The gate electrode 120 may be disposed on the first active pattern AP1 and the second active pattern AP2. The gate electrode 120 may cross the first active pattern AP1 and the second active pattern AP2. The gate electrode 120 may surround the first active pattern AP1 and the second active pattern AP2, which are more protruded than the upper surface of the field insulating layer 105. The gate electrode 120 may include a long side extended in the second direction Y and a short side extended in the first direction X. An upper surface of the gate electrode 120 may be a concave curved surface recessed toward an upper surface of the first active pattern AP1.

The gate electrode 120 may include at least one of, for example, titanium nitride (TiN), tantalum carbide (TaC), tantalum nitride (TaN), titanium silicon nitride (TiSiN), tantalum silicon nitride (TaSiN), tantalum titanium nitride (TaTiN), titanium aluminum nitride (TiAlN), tantalum aluminum nitride (TaAlN), tungsten nitride (WN), ruthenium (Ru), titanium aluminum (TiAl), titanium aluminum carbonitride (TiAlC—N), titanium aluminum carbide (TiAlC), titanium carbide (TiC), tantalum carbonitride (TaCN), tungsten (W), aluminum (Al), copper (Cu), cobalt (Co), titanium (Ti), tantalum (Ta), nickel (Ni), platinum (Pt), nickel platinum (Ni—Pt), niobium (Nb), niobium nitride (NbN), niobium carbide (NbC), molybdenum (Mo), molybdenum nitride (MoN), molybdenum carbide (MoC), tungsten carbide (WC), rhodium (Rh), palladium (Pd), iridium (Ir), osmium (Os), silver (Ag), gold (Au), zinc (Zn), vanadium (V), or their combination.

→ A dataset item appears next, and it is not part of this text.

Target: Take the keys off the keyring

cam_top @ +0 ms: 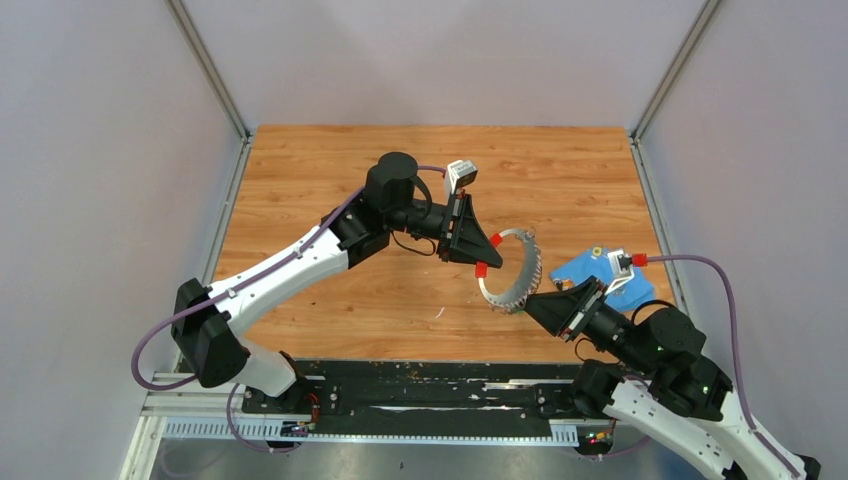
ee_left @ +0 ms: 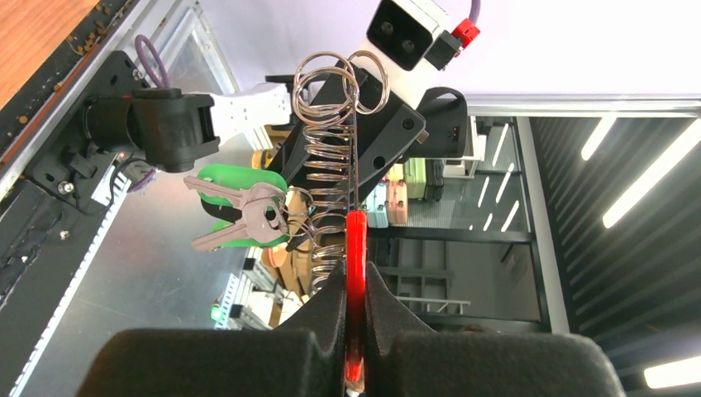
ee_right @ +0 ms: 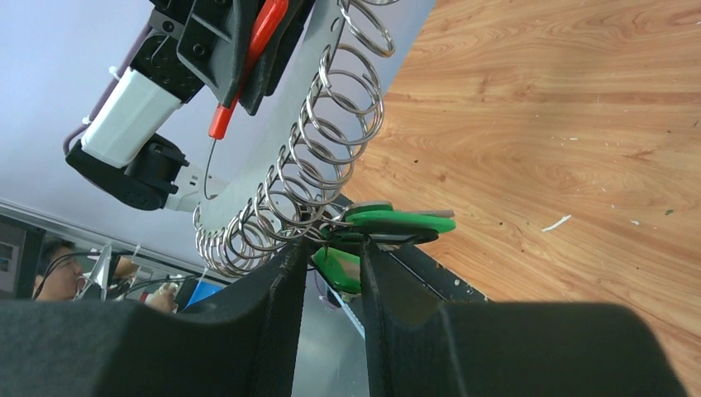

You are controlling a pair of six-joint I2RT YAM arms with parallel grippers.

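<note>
Left wrist: left claw (ee_left: 356, 279) clamps red sleeve (ee_left: 356, 236) of keyring (ee_left: 354, 141).

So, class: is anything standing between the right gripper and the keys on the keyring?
Nothing visible. The right gripper is at the keys, with a green head showing in the gap between its fingers; small split rings on the keyring lie just beside.

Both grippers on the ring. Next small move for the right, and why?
Probably ease the right gripper back along the coil: it pinches a green key hung on the keyring, which the left gripper clamps by its red sleeve.
</note>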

In addition, the gate electrode 120 may include a conductive metal oxide, a conductive metal oxynitride, etc., and may include an oxidized form of the above-described materials.

The gate electrode 120 may be disposed on both sides of a source/drain pattern 150 that will be described later. The gate structure GS may be disposed on both sides of the source/drain pattern 150 in the first direction X. For example, the gate electrode 120 disposed on both sides of the source/drain pattern 150 may be a normal gate electrode used as the gate of the transistor. For another example, the gate electrode 120 disposed on one side of the source/drain pattern 150 is used as the gate of the transistor, but the gate electrode 120 disposed on the other side of the source/drain pattern 150 may be a dummy gate electrode.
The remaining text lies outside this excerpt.